A compatible medical practitioner is one of the most important relationships you will cultivate throughout your life. Though, hopefully, you won’t see him or her very often, when you do, you want to be able to communicate and understand one another, as well as share medical philosophies. It’s funny though; while many of us take the time to shop for a car or a sofa, few of us really shop around for a doctor, the one who partners with us to achieve our best health and well being. As I am always saying, be proactive; you wouldn’t buy the first car you test drive if it isn’t what you want, why settle for a doctor?
Many instances arise where we need to seek a new medical practitioner; maybe we move to a new area, perhaps our insurance changes, or we have a new ailment we need to see a specialist for, like allergies. Follow these tips and hopefully you will end your search with just the right doctor for you.
• Ask friends, coworkers, neighbors who they use, as long as you agree with their medical philosophies. You can find out good information from your source, such as location, atmosphere, practice philosophy, etc. Use your sources!
• Use your insurance company for a reference. Most insurance companies have lists they can send you or on their websites of doctors in your area covered by them. If you are looking for a holistic practitioner, they usually are not covered by insurance.
• Ask your GP/internist/pediatrician to refer you to allergist that they are familiar with. Usually general offices have lists of specialists and many like to generate feedback that they use in recommendations.
• You can use websites like http://www.aaaai.org/physref/ and www.naet.com to find allergists and NAET practitioners, and you can also use the web to find out their credentials and certifications.
Once you have narrowed down a few options, make some phone calls or preliminary visits. You need to ask questions to make sure they are right for you. You can wait until your first visit, but a little investigation upfront may save you some time (and peace of mind) later.
• First, make sure they are accepting new patients. Find out how long you have to wait for an appointment, and make sure they take your insurance if that is a factor for you.
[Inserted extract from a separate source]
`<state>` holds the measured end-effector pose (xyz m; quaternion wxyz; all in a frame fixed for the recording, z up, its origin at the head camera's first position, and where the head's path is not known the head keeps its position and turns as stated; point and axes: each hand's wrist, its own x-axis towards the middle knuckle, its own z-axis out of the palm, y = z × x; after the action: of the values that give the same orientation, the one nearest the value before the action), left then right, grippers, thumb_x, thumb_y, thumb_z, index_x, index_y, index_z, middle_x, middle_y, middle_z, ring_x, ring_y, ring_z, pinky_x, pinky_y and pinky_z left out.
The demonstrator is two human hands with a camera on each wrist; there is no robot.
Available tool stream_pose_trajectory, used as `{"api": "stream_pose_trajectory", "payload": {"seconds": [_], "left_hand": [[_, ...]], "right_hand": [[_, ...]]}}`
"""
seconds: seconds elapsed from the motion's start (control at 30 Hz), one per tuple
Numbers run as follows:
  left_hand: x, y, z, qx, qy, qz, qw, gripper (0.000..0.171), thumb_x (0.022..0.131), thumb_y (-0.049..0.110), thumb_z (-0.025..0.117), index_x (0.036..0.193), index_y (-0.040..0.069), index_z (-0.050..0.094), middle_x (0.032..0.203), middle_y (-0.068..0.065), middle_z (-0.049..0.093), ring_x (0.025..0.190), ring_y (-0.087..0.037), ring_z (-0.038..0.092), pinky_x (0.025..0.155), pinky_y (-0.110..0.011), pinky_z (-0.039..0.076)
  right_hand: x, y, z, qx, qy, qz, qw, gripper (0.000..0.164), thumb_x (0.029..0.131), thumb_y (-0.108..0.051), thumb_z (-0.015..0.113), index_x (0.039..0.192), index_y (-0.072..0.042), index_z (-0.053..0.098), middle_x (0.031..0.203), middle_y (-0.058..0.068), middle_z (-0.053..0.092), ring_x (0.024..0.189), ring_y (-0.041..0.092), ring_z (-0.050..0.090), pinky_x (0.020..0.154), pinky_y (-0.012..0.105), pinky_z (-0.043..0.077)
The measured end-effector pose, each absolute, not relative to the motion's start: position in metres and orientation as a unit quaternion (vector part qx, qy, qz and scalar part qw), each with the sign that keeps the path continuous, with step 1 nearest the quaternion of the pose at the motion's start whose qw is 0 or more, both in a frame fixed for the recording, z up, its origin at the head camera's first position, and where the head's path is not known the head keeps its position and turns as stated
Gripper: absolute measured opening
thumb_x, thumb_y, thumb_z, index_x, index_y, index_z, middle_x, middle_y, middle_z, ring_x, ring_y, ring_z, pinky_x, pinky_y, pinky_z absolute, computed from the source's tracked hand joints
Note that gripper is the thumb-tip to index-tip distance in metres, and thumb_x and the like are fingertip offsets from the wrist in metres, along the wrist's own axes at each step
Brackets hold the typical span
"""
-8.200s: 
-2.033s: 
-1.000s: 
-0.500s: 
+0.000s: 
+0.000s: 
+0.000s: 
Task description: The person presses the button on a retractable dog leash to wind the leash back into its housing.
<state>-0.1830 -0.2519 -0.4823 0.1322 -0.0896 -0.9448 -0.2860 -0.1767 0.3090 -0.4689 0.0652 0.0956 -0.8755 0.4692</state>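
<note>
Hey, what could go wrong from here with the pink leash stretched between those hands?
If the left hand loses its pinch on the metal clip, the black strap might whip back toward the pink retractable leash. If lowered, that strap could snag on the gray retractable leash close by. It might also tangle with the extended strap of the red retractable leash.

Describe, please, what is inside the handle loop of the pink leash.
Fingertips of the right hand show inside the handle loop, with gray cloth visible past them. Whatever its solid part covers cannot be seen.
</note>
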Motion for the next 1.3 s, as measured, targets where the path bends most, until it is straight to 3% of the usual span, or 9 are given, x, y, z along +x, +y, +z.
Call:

• Ask their philosophies, do they usually recommend allergy shots, do they have a support network for your specific allergy, is there a nurse line you can call with questions? Ask whatever is important to you.
• If it is a food allergy you are dealing with, do they offer nutritional advice/ is there a nutritionist on staff?
• Are they kid friendly? Our first experience with an allergist was not; he terrified my daughter with stories of kids having severe allergic food reactions. A pediatric allergist is your best bet for taking kids to, but if you are going to a larger practice that isn’t specialized for children, ask for a doctor who works well with kids.
• Don’t forget about the alternative practitioners. There are great ones who practice NAET and other noninvasive methods and also teach a healthy lifestyle.
Remember, you’re not committed to a doctor even after you see them. You can switch if you’re not happy or comfortable. You are the customer here, they are working for you and you need to feel confident that you are getting the best treatment, for you or your child specifically, that you can get. Best of luck!